An exact copy of every entry is needed, with no images.

::: Exercise data :::

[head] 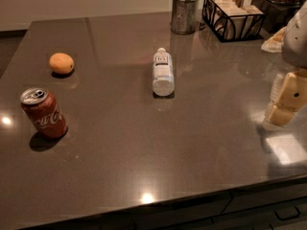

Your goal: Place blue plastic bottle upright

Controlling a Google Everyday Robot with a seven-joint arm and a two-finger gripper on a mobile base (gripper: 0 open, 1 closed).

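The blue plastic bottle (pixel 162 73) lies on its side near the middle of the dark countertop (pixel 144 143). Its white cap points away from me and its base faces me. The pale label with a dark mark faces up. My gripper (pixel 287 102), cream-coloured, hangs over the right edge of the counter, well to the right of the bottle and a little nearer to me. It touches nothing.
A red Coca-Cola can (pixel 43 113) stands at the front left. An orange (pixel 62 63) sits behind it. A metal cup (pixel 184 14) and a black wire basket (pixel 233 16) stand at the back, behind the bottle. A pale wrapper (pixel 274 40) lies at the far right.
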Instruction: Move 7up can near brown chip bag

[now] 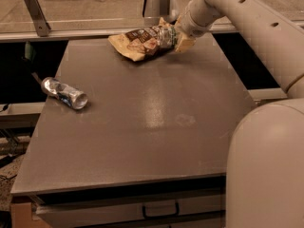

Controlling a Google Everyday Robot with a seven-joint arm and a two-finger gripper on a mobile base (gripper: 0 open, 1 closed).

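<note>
The brown chip bag (137,42) lies flat at the far edge of the grey table (142,127). The 7up can (166,37), silver-white with a green band, lies on its side against the bag's right end. My gripper (176,38) reaches in from the upper right and is shut on the 7up can, holding it at table height right by the bag.
A crushed silver-blue can (64,93) lies near the table's left edge. A metal rail and bracket (35,13) run behind the table. My robot body (266,165) fills the lower right. A drawer handle (160,210) shows under the front edge.
</note>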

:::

▶ _Solved problem_
[head] 

Your goal: Place blue plastic bottle upright

Controlling a Google Everyday Robot with a seven-joint arm and a two-finger gripper on a mobile base (gripper: 0 open, 1 closed).

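The blue plastic bottle (pixel 162 73) lies on its side near the middle of the dark countertop (pixel 144 143). Its white cap points away from me and its base faces me. The pale label with a dark mark faces up. My gripper (pixel 287 102), cream-coloured, hangs over the right edge of the counter, well to the right of the bottle and a little nearer to me. It touches nothing.
A red Coca-Cola can (pixel 43 113) stands at the front left. An orange (pixel 62 63) sits behind it. A metal cup (pixel 184 14) and a black wire basket (pixel 233 16) stand at the back, behind the bottle. A pale wrapper (pixel 274 40) lies at the far right.
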Instruction: Move 7up can near brown chip bag

[now] 

Controlling a Google Everyday Robot with a seven-joint arm and a two-finger gripper on a mobile base (gripper: 0 open, 1 closed).

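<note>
The brown chip bag (137,42) lies flat at the far edge of the grey table (142,127). The 7up can (166,37), silver-white with a green band, lies on its side against the bag's right end. My gripper (176,38) reaches in from the upper right and is shut on the 7up can, holding it at table height right by the bag.
A crushed silver-blue can (64,93) lies near the table's left edge. A metal rail and bracket (35,13) run behind the table. My robot body (266,165) fills the lower right. A drawer handle (160,210) shows under the front edge.
</note>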

No further output is required for this exercise.